Libel cases brought against defendants for twitter comments never go to trial… until now. A a case brought by San Diego Lawyer Rhonda Holmes against Courtney Love for tweets against Holmes claiming Holmes had been “bought off,” is underway in Los Angeles Superior Court. Three years ago, Love settled a libel suit brought by fashion designer Dawn Simorangkir for tweets about the designer’s parenting and business practices. That case, like every other defamation by twitter case, was settled prior to trial.
Defamation occurs when one knowingly makes false statements that harms another’s reputation. Written defamation is libel. In my article, Death of Slander, I argue that although tweets are drafted carelessly and not with the reflection and intention of traditional journalism – the subject of all previous libel cases-tweets are none-the-less libel.

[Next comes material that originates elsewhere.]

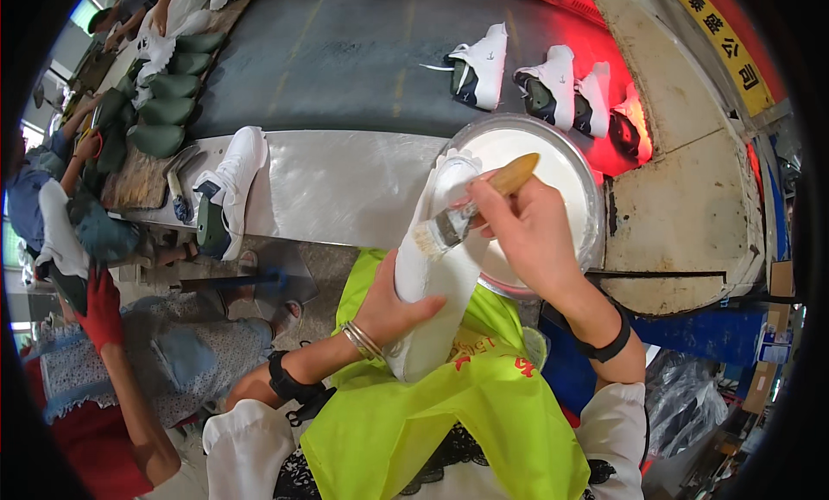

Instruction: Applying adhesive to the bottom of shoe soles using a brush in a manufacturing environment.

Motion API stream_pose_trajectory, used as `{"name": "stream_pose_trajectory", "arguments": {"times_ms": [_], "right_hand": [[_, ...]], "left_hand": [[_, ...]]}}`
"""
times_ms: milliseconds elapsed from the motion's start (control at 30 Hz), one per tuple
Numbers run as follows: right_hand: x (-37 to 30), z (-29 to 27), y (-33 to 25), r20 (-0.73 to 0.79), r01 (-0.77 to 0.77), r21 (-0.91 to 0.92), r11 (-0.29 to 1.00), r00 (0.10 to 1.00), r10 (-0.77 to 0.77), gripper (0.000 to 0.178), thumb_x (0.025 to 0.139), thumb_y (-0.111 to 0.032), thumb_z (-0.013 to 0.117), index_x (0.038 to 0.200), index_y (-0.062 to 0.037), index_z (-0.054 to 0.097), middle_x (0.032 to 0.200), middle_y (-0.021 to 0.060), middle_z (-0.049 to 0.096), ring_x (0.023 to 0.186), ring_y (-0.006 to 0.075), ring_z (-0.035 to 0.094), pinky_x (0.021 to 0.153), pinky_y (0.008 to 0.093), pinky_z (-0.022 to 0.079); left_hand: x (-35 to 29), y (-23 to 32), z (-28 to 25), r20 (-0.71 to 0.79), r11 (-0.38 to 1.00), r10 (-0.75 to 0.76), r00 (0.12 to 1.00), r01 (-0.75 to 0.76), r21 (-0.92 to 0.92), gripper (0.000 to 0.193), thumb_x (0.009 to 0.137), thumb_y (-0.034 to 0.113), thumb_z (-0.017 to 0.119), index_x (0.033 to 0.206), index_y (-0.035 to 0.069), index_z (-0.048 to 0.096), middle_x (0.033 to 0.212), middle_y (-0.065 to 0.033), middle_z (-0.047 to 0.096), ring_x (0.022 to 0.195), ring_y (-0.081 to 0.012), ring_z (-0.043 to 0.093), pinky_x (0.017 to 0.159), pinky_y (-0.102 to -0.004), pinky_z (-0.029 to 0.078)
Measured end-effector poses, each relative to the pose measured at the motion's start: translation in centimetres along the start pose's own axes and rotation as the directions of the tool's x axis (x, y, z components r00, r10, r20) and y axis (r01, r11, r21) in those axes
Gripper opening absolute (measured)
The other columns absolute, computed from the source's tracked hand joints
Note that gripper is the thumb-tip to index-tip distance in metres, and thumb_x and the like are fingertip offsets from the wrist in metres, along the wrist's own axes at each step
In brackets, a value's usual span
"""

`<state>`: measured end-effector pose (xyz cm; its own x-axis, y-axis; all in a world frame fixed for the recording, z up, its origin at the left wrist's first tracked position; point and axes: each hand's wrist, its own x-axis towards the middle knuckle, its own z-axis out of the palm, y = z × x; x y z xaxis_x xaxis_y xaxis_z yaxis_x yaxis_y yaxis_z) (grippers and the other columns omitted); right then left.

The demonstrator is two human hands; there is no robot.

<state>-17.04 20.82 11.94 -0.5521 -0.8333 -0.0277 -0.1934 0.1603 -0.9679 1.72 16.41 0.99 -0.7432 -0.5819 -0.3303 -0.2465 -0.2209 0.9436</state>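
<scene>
My left hand [380, 308] is wrapped round a white shoe upper [439, 284], held tilted over my lap with its pale underside facing up. A flat brush [518, 172] with a wooden handle is gripped in my right hand [540, 241]. Its whitish bristles touch the shoe's underside near the middle. Just beyond the shoe, and partly behind my right hand, stands a round metal basin [594, 219] of white liquid [553, 176]. A yellow-green apron [414, 431] covers my lap.
A dark conveyor belt [345, 64] runs beyond a metal ledge [345, 185]. White sneakers [485, 64] sit on it, several under red light by a beige machine [673, 198]. Left are another sneaker [231, 189], green shoe lasts [168, 111] and a co-worker's red glove [102, 310].
</scene>
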Motion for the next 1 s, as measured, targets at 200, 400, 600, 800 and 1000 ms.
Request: {"name": "stream_pose_trajectory", "arguments": {"times_ms": [200,400,600,800,1000], "right_hand": [[6.7,-1.0,3.3,-0.205,0.143,-0.291,0.946,0.957,-0.208,0.030,0.088,-0.027,0.060,0.086,0.0025,0.065,0.065,0.0143,0.063,0.059,0.0243,0.063,0.057,0.0354,0.047],[3.3,-4.2,9.7,-0.206,0.035,-0.392,0.919,0.971,-0.125,0.033,0.089,-0.031,0.059,0.090,0.0005,0.066,0.067,0.0148,0.064,0.061,0.0271,0.064,0.059,0.0369,0.048],[2.2,-6.9,10.5,-0.357,0.050,-0.354,0.934,0.916,-0.184,0.026,0.090,-0.028,0.059,0.092,-0.0038,0.067,0.070,0.0151,0.066,0.062,0.0265,0.066,0.058,0.0341,0.049],[4.7,-7.0,14.2,-0.315,-0.071,-0.601,0.796,0.937,-0.154,0.019,0.089,-0.025,0.058,0.091,-0.0085,0.066,0.073,0.0164,0.065,0.064,0.0307,0.065,0.059,0.0391,0.049],[3.2,-8.0,10.0,-0.276,0.306,-0.281,0.910,0.882,-0.382,0.012,0.088,-0.011,0.061,0.098,-0.0052,0.066,0.087,0.0095,0.068,0.071,0.0158,0.065,0.064,0.0276,0.049]], "left_hand": [[-0.3,0.5,0.3,0.004,0.999,-0.019,1.000,0.019,0.047,0.086,0.066,0.032,0.080,0.133,0.000,0.036,0.122,-0.0159,0.050,0.112,-0.0252,0.051,0.096,-0.0371,0.042],[-0.3,0.4,-0.7,-0.037,0.999,-0.031,0.999,0.030,-0.024,0.085,0.069,0.027,0.080,0.135,0.000,0.035,0.120,-0.0136,0.054,0.107,-0.0217,0.056,0.091,-0.0346,0.046],[-0.5,0.9,-1.9,-0.139,0.985,-0.104,0.985,0.082,-0.154,0.075,0.072,0.021,0.078,0.133,0.001,0.039,0.118,-0.0117,0.056,0.106,-0.0195,0.056,0.091,-0.0338,0.046],[-0.1,0.5,-1.5,-0.168,0.974,-0.155,0.974,0.122,-0.190,0.071,0.074,0.020,0.076,0.133,0.000,0.040,0.116,-0.0114,0.058,0.103,-0.0189,0.057,0.089,-0.0325,0.047],[0.3,-0.3,-1.4,-0.161,0.988,-0.138,0.977,0.124,-0.090,0.075,0.073,0.023,0.077,0.134,0.000,0.039,0.119,-0.0117,0.057,0.106,-0.0189,0.056,0.091,-0.0326,0.046]]}}
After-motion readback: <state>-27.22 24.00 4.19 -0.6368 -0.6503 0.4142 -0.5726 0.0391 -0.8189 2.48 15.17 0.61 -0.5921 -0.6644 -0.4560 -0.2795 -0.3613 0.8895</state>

The courts agree on this point, treating tweets as libel, rather than slander, which is spoken defamation.
What is unclear, however, is whether brief tweets are capable of defamatory comment. One issue is the relevance of innuendo in discerning the meaning of a particular tweet. Another is the common understanding that the twitterverse is used for brief rants and emotional outbursts, consequently a particular tweets veracity is viewed with skepticism. Whether a tweet is capable of defamation has long been the speculation of scholars. Now a jury will have the chance to decide whether defamation can occur in 140 characters or less.